TO DO. Copy each line of the data that has "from" in it.

__________________________________________________

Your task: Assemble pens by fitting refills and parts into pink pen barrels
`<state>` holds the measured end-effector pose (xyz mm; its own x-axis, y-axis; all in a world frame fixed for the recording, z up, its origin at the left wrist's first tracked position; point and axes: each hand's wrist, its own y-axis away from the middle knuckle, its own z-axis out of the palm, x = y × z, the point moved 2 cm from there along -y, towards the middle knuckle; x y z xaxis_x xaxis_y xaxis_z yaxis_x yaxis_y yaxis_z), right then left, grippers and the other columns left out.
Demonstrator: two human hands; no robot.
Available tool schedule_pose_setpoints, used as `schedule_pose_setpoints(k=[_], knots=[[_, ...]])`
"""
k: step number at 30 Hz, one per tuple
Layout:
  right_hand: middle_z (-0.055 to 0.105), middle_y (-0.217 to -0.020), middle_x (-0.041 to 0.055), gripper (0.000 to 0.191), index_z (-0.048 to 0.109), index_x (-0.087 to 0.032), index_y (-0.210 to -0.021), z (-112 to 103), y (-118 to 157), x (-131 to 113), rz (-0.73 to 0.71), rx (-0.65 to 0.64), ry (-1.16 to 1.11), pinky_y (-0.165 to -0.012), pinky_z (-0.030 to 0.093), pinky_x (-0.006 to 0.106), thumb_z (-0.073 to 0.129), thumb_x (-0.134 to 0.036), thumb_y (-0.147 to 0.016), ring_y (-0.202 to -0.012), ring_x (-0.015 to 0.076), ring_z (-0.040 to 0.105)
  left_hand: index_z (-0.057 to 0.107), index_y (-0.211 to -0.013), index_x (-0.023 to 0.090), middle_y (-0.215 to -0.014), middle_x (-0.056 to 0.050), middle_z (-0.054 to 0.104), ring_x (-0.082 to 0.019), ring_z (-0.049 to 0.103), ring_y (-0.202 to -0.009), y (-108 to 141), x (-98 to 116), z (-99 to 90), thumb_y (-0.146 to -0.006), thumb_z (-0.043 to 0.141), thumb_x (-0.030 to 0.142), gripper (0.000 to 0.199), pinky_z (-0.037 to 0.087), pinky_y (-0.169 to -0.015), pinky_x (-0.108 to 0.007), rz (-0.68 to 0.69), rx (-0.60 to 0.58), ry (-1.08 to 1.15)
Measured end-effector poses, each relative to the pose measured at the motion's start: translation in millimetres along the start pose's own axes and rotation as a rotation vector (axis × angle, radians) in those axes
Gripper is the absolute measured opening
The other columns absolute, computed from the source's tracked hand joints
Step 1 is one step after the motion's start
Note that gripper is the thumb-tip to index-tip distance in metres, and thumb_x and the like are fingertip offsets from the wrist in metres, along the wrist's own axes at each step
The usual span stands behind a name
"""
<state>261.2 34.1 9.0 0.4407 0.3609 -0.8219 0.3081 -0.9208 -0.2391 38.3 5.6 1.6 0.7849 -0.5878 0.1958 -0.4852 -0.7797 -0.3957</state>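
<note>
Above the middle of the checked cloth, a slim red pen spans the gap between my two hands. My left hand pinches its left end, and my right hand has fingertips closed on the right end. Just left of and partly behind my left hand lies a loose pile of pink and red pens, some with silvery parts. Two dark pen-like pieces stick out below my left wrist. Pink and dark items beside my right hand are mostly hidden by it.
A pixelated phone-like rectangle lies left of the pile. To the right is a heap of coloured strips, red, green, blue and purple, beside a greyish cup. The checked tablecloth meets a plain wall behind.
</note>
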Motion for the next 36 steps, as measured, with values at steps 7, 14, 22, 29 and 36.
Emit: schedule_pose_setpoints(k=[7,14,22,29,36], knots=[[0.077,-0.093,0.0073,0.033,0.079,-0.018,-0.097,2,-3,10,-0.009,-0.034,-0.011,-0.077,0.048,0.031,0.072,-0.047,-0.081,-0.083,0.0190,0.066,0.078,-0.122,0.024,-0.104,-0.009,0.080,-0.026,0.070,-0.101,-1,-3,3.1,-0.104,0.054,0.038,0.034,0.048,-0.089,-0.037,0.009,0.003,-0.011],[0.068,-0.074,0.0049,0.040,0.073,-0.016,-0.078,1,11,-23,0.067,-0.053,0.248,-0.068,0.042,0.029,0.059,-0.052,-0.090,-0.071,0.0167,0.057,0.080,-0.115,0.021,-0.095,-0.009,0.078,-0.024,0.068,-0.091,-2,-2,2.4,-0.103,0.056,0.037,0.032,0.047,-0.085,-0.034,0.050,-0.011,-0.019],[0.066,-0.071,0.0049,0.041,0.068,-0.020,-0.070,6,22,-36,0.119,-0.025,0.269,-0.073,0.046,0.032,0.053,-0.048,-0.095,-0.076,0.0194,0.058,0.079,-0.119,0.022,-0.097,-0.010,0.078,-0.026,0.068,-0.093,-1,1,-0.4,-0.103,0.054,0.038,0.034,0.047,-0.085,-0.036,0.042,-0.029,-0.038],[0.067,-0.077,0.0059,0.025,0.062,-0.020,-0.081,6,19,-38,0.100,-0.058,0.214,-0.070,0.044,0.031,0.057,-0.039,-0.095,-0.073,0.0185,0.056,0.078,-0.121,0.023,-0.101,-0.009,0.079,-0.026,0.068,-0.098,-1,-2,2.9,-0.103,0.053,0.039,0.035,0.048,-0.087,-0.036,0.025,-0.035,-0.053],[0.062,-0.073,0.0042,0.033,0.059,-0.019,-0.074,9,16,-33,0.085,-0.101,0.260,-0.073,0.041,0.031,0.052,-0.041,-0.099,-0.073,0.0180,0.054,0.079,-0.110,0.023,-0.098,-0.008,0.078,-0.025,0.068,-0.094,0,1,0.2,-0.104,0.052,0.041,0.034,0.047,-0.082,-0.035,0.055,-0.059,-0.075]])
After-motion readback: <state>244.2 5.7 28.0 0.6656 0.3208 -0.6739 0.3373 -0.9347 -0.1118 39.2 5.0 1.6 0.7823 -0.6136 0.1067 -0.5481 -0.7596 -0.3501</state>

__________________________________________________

WRITTEN SOLUTION.
`<state>` holds the measured end-effector pose (xyz mm; its own x-axis, y-axis; all in a world frame fixed for the recording, z up, its origin at the left wrist's first tracked position; point and axes: each hand's wrist, its own y-axis away from the middle knuckle, its own z-axis out of the palm, x = y × z, the point moved 2 cm from there along -y, towards the middle knuckle; x y z xaxis_x xaxis_y xaxis_z yaxis_x yaxis_y yaxis_z), right then left, grippers and the other columns left out.
The other columns absolute, computed from the source's tracked hand joints
Note that gripper is the thumb-tip to index-tip distance in metres, and thumb_x and the like are fingertip offsets from the wrist in metres, along the wrist's own axes at each step

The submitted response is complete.